The Feed-in Tariff (FIT) scheme automatically lowers support by 3.5 per cent after three quarters (nine months) even if little solar capacity has been installed. The new Tariffs will come into effect in May. However, the domestic (and small commercial) sector up to 50kW will not be affected.

The STA is particularly concerned about the 250kW-5MW FIT band, where very few installations have taken place. Ofgem data shows just 9MW of schemes for large commercial/industrial sites have been built since August last year, and just 6MW of community-scale solar. Support of 7.1p/kWh has proved too low to kick-start the market, yet it will reduce in May to just 6.85p/kWh, putting this important sub-sector of solar further out of reach.

The 50kW-250kW band, which should also be a major growth sector for the market, is seeing only modest deployment and also needs to take-off.

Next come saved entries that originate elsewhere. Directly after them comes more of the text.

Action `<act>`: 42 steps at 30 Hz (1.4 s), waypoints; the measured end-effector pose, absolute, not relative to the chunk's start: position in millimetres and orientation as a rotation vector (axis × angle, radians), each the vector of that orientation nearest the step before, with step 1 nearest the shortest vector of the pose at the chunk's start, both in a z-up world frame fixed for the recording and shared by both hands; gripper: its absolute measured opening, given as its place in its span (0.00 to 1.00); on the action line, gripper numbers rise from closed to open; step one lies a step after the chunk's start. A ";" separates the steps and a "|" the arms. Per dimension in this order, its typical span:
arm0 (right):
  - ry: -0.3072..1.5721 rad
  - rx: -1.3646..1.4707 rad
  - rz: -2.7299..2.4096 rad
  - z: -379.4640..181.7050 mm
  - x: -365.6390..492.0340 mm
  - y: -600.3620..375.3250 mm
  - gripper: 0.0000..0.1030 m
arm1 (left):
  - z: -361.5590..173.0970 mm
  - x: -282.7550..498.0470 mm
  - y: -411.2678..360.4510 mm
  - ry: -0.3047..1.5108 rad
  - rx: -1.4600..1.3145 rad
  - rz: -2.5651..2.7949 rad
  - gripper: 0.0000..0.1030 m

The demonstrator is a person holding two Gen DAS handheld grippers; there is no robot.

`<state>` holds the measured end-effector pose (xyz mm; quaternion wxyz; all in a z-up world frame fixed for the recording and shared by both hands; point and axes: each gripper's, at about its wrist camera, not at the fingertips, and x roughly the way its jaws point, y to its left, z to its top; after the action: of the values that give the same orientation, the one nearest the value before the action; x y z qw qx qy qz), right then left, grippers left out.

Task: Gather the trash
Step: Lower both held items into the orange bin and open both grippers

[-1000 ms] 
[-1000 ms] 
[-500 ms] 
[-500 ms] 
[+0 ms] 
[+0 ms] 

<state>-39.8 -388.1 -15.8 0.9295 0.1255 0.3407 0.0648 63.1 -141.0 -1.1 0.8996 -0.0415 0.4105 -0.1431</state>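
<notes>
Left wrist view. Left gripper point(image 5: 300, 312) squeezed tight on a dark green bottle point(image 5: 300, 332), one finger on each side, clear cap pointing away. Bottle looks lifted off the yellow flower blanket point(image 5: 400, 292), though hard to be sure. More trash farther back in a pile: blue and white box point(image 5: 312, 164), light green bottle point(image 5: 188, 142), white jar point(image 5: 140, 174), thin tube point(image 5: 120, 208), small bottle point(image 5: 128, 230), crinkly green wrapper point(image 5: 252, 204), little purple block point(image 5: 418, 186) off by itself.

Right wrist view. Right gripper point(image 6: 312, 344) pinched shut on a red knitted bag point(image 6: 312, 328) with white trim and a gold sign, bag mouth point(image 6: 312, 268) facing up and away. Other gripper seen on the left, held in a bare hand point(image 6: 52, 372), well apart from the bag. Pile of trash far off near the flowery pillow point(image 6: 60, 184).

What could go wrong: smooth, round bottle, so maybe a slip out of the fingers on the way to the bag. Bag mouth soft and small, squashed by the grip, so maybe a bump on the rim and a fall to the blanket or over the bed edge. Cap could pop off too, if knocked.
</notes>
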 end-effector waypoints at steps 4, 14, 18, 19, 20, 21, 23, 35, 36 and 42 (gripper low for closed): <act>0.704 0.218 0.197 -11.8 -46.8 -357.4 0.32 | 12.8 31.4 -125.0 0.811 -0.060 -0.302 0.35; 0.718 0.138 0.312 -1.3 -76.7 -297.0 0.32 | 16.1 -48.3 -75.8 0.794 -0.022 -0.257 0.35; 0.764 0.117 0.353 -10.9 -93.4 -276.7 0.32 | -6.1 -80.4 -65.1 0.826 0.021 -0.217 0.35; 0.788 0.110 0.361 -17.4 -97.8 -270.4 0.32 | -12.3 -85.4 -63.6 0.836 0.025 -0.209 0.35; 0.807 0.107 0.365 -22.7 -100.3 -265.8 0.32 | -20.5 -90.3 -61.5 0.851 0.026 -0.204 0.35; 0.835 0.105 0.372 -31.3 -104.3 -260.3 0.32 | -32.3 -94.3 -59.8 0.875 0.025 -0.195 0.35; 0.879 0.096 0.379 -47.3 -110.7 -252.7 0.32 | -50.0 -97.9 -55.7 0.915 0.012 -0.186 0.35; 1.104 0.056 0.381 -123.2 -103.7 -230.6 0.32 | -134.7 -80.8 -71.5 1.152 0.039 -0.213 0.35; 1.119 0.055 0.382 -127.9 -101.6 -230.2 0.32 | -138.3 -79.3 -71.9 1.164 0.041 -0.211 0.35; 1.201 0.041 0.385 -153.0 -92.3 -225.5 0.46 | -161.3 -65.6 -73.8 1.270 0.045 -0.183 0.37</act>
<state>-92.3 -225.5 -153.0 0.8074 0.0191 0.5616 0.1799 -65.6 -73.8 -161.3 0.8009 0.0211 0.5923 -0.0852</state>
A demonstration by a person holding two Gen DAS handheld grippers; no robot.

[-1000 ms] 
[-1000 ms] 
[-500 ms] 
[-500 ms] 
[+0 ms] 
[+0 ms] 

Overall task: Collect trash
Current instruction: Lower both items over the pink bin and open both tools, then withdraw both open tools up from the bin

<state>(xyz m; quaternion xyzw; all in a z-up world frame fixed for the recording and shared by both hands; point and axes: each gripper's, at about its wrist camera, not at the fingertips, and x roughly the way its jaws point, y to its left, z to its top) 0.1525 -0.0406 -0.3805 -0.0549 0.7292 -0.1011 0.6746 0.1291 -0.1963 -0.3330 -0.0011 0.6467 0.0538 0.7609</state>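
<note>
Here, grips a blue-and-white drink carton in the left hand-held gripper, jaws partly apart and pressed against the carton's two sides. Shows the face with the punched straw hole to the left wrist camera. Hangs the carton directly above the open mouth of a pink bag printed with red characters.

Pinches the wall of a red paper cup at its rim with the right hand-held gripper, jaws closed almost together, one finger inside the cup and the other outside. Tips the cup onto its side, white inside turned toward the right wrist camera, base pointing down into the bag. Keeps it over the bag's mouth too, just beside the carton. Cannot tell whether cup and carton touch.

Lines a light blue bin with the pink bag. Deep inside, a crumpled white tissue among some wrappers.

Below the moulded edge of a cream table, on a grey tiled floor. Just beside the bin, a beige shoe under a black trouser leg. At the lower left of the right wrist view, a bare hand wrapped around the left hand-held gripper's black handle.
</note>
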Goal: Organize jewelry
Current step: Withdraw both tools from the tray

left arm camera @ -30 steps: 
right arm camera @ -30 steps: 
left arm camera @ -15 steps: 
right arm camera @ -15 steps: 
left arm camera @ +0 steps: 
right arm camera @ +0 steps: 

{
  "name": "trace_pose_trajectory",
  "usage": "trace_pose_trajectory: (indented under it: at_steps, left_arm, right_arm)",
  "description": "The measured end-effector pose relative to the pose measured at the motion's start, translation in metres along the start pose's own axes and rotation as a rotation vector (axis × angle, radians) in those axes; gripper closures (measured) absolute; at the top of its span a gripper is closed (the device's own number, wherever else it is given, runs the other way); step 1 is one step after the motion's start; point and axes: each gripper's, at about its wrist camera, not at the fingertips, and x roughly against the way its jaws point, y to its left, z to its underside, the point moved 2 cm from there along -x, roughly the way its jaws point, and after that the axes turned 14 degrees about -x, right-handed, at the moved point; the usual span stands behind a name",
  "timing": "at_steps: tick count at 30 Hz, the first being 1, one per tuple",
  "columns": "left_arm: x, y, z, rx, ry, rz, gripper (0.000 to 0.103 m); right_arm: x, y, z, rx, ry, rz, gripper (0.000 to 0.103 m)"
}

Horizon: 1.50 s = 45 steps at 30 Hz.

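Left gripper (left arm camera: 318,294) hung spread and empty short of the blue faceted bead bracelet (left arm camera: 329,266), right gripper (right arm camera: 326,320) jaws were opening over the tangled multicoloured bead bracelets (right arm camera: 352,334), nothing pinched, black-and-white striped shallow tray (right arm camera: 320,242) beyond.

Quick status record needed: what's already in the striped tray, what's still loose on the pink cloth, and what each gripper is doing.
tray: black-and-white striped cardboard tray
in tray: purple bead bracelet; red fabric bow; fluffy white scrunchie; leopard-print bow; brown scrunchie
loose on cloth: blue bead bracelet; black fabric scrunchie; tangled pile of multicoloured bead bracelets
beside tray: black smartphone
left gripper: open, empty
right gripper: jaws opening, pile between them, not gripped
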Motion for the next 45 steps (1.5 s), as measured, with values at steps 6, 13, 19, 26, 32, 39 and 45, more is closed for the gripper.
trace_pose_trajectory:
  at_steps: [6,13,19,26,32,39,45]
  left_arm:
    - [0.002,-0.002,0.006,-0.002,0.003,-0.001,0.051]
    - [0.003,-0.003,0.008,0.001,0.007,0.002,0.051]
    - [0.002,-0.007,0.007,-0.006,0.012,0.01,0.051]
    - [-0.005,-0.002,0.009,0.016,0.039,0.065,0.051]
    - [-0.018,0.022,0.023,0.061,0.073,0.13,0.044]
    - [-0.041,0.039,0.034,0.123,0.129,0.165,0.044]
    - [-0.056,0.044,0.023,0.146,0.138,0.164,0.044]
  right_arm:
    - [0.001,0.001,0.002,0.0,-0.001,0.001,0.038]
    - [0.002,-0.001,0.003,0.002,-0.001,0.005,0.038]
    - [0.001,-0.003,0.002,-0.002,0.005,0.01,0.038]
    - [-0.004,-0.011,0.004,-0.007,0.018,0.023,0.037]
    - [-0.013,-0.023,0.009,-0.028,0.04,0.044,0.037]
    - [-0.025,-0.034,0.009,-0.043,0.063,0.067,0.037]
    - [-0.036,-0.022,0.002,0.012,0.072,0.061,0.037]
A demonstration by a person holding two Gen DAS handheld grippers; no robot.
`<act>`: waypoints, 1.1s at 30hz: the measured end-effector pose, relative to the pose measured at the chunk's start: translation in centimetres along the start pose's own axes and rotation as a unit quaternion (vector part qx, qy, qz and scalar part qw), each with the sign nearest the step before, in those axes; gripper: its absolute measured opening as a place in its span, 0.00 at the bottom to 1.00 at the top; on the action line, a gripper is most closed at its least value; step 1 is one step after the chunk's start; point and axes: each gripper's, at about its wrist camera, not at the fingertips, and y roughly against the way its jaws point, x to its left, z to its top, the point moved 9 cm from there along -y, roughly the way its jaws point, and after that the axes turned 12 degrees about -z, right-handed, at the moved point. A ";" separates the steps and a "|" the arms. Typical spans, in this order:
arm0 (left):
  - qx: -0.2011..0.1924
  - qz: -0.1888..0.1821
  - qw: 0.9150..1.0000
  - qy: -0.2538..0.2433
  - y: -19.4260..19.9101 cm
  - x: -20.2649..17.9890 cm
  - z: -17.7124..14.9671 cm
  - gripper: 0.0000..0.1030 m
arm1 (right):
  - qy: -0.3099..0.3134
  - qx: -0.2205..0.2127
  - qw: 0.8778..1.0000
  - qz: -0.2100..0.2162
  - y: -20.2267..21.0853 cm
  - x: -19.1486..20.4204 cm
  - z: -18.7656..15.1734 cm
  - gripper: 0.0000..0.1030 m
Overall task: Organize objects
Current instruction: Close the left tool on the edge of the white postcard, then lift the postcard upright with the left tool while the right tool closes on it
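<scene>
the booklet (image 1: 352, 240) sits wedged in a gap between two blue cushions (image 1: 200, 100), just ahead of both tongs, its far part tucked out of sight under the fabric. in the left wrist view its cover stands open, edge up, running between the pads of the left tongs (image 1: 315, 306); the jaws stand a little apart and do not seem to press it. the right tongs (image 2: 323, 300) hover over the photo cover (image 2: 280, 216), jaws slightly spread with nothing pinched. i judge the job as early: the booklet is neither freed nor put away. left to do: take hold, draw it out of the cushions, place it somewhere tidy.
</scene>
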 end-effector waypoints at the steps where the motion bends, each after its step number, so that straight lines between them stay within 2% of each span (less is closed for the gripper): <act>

The STA has already written to energy minister Greg Barker urging him to unlock the potential of the large-scale roof sector under FITs.

STA head of external affairs, Leonie Greene, said: “Larger solar roofs are very cost effective and have a major role to play transforming choice for businesses, communities and public sector actors in the electricity sector. If we are serious about Electricity Market Reform and value for money in the UK, then the tremendous potential of big solar roofs needs to be unlocked.”

DECC ministers are currently considering increasing the maximum capacity for FIT under the Energy Bill. However, the STA is concerned that it is failure in the existing FIT bands that requires more urgent attention. DECC had previously sought to address this through a separate band in the RO for roof-mounted systems.

STA CEO Paul Barwell said: It makes little sense to be looking at increasing the maximum size for FIT-eligible solar projects when it is clear that it is the existing large-scale roof sector that urgently requires attention. While DECC have sought to recognise the large-roof sub sector under the RO, the FIT is the best mechanism for actors in the commercial, public and community sectors, who need a user-friendly support scheme. We’re in danger of developing an illogical and messy policy framework if we don’t deal with the obvious failures under the existing scheme.

“I urge Ofgem and DECC not to degress these FIT bands in May. We will be writing to Ministers again to explain the importance of these sub-sectors. Furthermore non-domestic solar should not be subject to tight capacity constraints given how cost effective it is now. Constraining its growth, while supporting more expensive technologies, is unfair.”